Akin-Olugbade said: “AfDB's current partnership with the CAR focuses on two primary pillars of supporting agricultural development and infrastructure for social inclusion and enhancing institutional capacity building and governance.


“This framework aims to facilitate the country's emergence from fragility and lay the foundation for robust and inclusive economic growth.

“I am proud to say that the bank's investments are not just merely financial; they are truly transformative enablers of progress and prosperity in the lives of the people of the CAR,” she said.

The vice-president reiterated that the portfolio reflected alignment with the country's strategies, particularly in infrastructure, governance, and agriculture.

She said in spite of the fragility stemming from political and security factors, the bank had remained resolute in supporting the country's sustainable development objectives.

During the visit, Akin-Olugbade inspected key Bank-funded initiatives, including the Fibre Optic Backbone Project, which was pivotal in propelling the country toward a digital .

“The project encompasses 900 km of fibre optic infrastructure, 11 technical sites, and a cutting-edge National Data Centre.

“Another transformative project AfDB supported, is the Multimodal Transport Corridor Project to connect Pointe-Noire, Brazzaville, Bangui, and N'Djamena, major cities in the Republic of Congo, the Central African Republic and Chad, respectively.

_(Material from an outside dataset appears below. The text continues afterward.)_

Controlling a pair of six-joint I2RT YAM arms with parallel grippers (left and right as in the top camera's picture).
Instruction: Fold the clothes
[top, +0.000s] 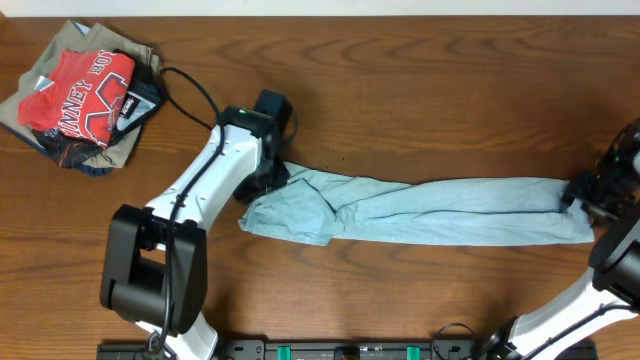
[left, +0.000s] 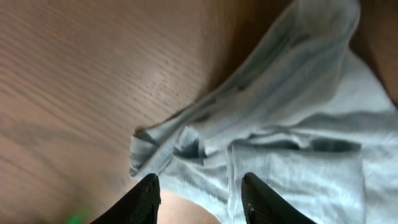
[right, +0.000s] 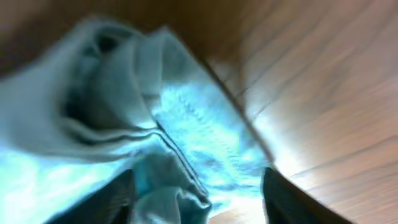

“A component of this project is the 280 million dollars Brazzaville-Bangui river corridor initiative, which will provide landlocked CAR and Chad a second maritime access to catalyse trade, foster job creation, and expand market access.

“This will boost regional integration for over six million people across Central Africa,'' Akin-Olugbade said.

Akin-Olugbade said in spite of the economic challenges, including a modest growth rate of one per cent in 2023, CAR remained poised for progress.

According to her, projections indicate potential increases in key sectors such as industrial agriculture, forestry, and gold mining, which can spur growth to 2.9 per cent in 2025.

This is with a total commitment of 454.6 million dollars, spanning transport, energy, agriculture, and social infrastructure sectors.

Meanwhile, Prime Minister Moloua expressed satisfaction with the fruitful cooperation with the AfDB, emphasising its pivotal role in advancing national objectives.

“The bank's support has been instrumental in advancing our national development agenda and addressing key challenges.

“And we look forward to continued collaboration to further drive progress and prosperity for our nation,” he said.